> [EXERCISE PROMPT] The records are to be copied in their entirety, exactly as given.
++++
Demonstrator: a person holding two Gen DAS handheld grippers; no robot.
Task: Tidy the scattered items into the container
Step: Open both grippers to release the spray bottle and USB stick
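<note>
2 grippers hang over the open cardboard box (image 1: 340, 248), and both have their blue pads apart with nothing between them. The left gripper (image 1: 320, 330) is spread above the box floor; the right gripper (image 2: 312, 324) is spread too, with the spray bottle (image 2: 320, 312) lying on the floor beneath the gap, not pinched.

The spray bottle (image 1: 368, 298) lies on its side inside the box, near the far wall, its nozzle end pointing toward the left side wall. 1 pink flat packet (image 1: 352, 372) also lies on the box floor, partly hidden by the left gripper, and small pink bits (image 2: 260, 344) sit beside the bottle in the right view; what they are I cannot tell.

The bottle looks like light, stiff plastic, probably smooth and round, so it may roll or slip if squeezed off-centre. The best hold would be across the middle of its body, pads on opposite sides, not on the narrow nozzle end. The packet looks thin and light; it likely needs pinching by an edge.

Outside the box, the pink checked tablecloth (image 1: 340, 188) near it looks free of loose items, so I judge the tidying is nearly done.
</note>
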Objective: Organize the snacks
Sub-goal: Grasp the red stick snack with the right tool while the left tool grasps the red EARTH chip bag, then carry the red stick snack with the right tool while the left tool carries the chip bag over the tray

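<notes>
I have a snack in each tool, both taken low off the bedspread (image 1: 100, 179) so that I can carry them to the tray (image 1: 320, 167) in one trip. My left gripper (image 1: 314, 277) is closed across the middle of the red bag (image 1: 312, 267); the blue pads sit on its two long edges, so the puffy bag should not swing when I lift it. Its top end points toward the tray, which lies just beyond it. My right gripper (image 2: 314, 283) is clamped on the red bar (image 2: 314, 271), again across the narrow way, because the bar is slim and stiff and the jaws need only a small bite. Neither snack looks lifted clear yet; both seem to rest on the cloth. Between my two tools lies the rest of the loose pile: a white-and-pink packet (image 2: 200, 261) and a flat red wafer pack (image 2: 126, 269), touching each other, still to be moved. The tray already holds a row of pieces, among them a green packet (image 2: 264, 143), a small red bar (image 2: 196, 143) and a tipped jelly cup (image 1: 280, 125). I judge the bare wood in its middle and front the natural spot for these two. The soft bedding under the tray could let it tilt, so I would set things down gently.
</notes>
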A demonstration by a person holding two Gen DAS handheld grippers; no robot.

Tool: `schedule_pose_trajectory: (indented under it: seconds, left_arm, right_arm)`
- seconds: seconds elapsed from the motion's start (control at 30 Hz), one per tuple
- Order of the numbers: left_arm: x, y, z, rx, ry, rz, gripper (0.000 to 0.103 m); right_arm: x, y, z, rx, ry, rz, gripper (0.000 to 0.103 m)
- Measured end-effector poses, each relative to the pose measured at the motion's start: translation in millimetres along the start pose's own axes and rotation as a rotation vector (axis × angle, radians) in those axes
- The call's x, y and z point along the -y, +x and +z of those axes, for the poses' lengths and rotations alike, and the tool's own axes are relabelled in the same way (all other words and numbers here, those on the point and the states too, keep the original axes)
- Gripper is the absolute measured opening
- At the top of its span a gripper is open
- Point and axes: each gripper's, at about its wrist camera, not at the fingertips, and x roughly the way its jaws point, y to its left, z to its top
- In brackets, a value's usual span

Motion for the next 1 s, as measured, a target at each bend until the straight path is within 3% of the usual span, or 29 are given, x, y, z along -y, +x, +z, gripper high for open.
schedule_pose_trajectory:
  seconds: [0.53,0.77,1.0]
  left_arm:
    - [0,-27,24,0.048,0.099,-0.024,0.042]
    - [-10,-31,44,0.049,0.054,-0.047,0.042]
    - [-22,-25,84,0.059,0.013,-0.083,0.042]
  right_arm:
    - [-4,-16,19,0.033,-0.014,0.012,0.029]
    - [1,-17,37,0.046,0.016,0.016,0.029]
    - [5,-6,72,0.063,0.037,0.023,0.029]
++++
> [SOLUTION FOR THIS TASK]
Demonstrator: a person holding two Gen DAS handheld grippers; no robot.
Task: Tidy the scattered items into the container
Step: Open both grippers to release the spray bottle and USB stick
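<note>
2 grippers hang over the open cardboard box (image 1: 340, 248), and both have their blue pads apart with nothing between them. The left gripper (image 1: 320, 330) is spread above the box floor; the right gripper (image 2: 312, 324) is spread too, with the spray bottle (image 2: 320, 312) lying on the floor beneath the gap, not pinched.

The spray bottle (image 1: 368, 298) lies on its side inside the box, near the far wall, its nozzle end pointing toward the left side wall. 1 pink flat packet (image 1: 352, 372) also lies on the box floor, partly hidden by the left gripper, and small pink bits (image 2: 260, 344) sit beside the bottle in the right view; what they are I cannot tell.

The bottle looks like light, stiff plastic, probably smooth and round, so it may roll or slip if squeezed off-centre. The best hold would be across the middle of its body, pads on opposite sides, not on the narrow nozzle end. The packet looks thin and light; it likely needs pinching by an edge.

Outside the box, the pink checked tablecloth (image 1: 340, 188) near it looks free of loose items, so I judge the tidying is nearly done.
</note>
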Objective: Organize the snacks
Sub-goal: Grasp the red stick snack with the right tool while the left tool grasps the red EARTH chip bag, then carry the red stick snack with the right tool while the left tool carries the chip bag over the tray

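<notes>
I have a snack in each tool, both taken low off the bedspread (image 1: 100, 179) so that I can carry them to the tray (image 1: 320, 167) in one trip. My left gripper (image 1: 314, 277) is closed across the middle of the red bag (image 1: 312, 267); the blue pads sit on its two long edges, so the puffy bag should not swing when I lift it. Its top end points toward the tray, which lies just beyond it. My right gripper (image 2: 314, 283) is clamped on the red bar (image 2: 314, 271), again across the narrow way, because the bar is slim and stiff and the jaws need only a small bite. Neither snack looks lifted clear yet; both seem to rest on the cloth. Between my two tools lies the rest of the loose pile: a white-and-pink packet (image 2: 200, 261) and a flat red wafer pack (image 2: 126, 269), touching each other, still to be moved. The tray already holds a row of pieces, among them a green packet (image 2: 264, 143), a small red bar (image 2: 196, 143) and a tipped jelly cup (image 1: 280, 125). I judge the bare wood in its middle and front the natural spot for these two. The soft bedding under the tray could let it tilt, so I would set things down gently.
</notes>
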A demonstration by a person holding two Gen DAS handheld grippers; no robot.

Tool: `schedule_pose_trajectory: (indented under it: seconds, left_arm, right_arm)`
- seconds: seconds elapsed from the motion's start (control at 30 Hz), one per tuple
- Order of the numbers: left_arm: x, y, z, rx, ry, rz, gripper (0.000 to 0.103 m); right_arm: x, y, z, rx, ry, rz, gripper (0.000 to 0.103 m)
- Measured end-effector poses, each relative to the pose measured at the motion's start: translation in millimetres along the start pose's own axes and rotation as a rotation vector (axis × angle, radians) in those axes
- The call's x, y and z point along the -y, +x and +z of those axes, for the poses' lengths and rotations alike, and the tool's own axes are relabelled in the same way (all other words and numbers here, those on the point and the states too, keep the original axes)
- Gripper is the absolute measured opening
- At the top of its span a gripper is open
- Point and axes: each gripper's, at about its wrist camera, not at the fingertips, and x roughly the way its jaws point, y to its left, z to its top
- In brackets, a value's usual span

Motion for the next 1 s, as measured, a target at each bend until the straight path is within 3% of the usual span, or 29 are given, x, y, z along -y, +x, +z, gripper high for open.
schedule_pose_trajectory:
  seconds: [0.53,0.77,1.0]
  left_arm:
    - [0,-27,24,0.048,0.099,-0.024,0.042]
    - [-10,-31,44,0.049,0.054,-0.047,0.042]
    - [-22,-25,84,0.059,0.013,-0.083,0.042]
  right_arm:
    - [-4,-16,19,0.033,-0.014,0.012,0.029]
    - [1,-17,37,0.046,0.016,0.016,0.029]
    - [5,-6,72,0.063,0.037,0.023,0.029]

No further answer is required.